— Provided material —
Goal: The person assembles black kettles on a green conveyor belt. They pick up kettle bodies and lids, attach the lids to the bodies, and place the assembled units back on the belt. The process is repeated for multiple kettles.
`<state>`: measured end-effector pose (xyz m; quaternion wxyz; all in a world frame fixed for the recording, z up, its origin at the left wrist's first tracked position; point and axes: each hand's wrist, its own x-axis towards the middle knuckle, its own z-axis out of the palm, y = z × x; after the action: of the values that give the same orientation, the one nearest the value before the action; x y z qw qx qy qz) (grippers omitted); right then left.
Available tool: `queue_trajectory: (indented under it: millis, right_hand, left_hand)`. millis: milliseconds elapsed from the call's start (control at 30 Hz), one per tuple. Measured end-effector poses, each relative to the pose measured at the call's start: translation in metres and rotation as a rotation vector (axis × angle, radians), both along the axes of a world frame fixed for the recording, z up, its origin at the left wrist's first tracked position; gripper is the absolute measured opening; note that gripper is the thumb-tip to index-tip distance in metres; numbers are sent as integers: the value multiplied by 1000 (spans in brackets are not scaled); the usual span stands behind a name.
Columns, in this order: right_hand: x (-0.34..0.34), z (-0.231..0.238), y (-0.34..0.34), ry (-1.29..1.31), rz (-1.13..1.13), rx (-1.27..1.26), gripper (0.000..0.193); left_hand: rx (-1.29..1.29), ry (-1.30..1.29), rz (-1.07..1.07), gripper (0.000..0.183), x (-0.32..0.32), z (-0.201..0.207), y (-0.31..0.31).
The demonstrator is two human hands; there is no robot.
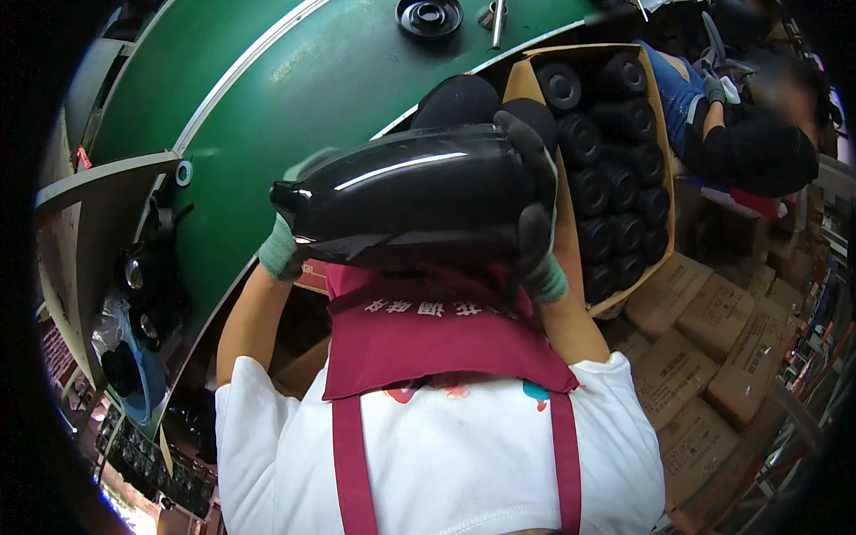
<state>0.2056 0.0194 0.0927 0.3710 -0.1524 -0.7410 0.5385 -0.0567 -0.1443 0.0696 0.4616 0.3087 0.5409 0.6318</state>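
A large glossy black bullet-shaped piece point(406, 192) lies sideways between my two hands in front of my chest. Its narrow end, with a short stub, points left, and its broad end faces right. My left hand point(283, 248), in a green-cuffed glove, supports the narrow end from behind and below; its fingers are mostly hidden by the piece. Around the broad end, my right hand point(537, 201) is closed, in a dark-palmed glove. I cannot tell exactly what kind of part this is.
An open carton point(667, 160) of black round parts stands right of my hands. Ahead is a green worktable point(267, 116) with a black round lid point(429, 15). Closed cartons point(731, 312) are stacked at right. A blue basin point(147, 374) sits left. A co-worker point(740, 134) sits far right.
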Motion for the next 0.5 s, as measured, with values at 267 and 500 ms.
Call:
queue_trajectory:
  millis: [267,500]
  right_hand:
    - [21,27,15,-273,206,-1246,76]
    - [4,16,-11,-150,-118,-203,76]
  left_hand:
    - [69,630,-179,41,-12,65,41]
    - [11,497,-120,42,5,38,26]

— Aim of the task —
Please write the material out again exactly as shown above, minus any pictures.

— The answer —
Goal: The person assembles black kettles on a green conveyor belt. They pick up kettle bodies and lids, attach the lids to the bodies, and place the assembled units back on the belt. The process is repeated for multiple kettles.
`<state>`: measured end-effector pose (xyz m; quaternion wxyz; all in a world frame fixed for the recording, z up, its origin at the left wrist's first tracked position; point and axes: each hand's wrist, its own x-axis towards the middle knuckle, its own z-axis out of the palm, y = z × x; after the action: of the values that give the same orientation, the one nearest the value before the action; x y z qw qx qy qz) (grippers omitted); right then left.
Available tool: `queue_trajectory: (indented under it: millis, right_hand, left_hand)`. millis: milliseconds elapsed from the call's start (control at 30 Hz), one per tuple. Measured end-effector poses, each relative to the pose measured at the call's start: translation in metres and rotation as a rotation vector (axis × angle, radians), both along the axes of a world frame fixed for the recording, z up, its origin at the left wrist's first tracked position; gripper is the absolute measured opening; note that gripper is the thumb-tip to index-tip distance in metres; numbers are sent as integers: the value multiplied by 1000 (spans in brackets are not scaled); the usual span stands behind a name.
Columns, in this order: right_hand: x (-0.34..0.34), z (-0.231..0.238), y (-0.34..0.34), ry (-1.29..1.31), rz (-1.13..1.13), rx (-1.27..1.26), gripper (0.000..0.193); left_hand: rx (-1.29..1.29), ry (-1.30..1.29), rz (-1.07..1.07), gripper (0.000..0.183), x (-0.32..0.32), z (-0.201..0.207), y (-0.31..0.31).
The demonstrator is two human hands; there is no robot.
<state>0.2056 0.0194 0.0927 0.3710 -0.1524 -0.7410 0.5385 -0.0567 -0.1443 0.0696 0.4616 0.3087 0.5409 0.6318</state>
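A large glossy black bullet-shaped piece point(406, 192) lies sideways between my two hands in front of my chest. Its narrow end, with a short stub, points left, and its broad end faces right. My left hand point(283, 248), in a green-cuffed glove, supports the narrow end from behind and below; its fingers are mostly hidden by the piece. Around the broad end, my right hand point(537, 201) is closed, in a dark-palmed glove. I cannot tell exactly what kind of part this is.
An open carton point(667, 160) of black round parts stands right of my hands. Ahead is a green worktable point(267, 116) with a black round lid point(429, 15). Closed cartons point(731, 312) are stacked at right. A blue basin point(147, 374) sits left. A co-worker point(740, 134) sits far right.
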Motion for the next 0.5 s, as measured, with values at 267 and 500 ms.
Call:
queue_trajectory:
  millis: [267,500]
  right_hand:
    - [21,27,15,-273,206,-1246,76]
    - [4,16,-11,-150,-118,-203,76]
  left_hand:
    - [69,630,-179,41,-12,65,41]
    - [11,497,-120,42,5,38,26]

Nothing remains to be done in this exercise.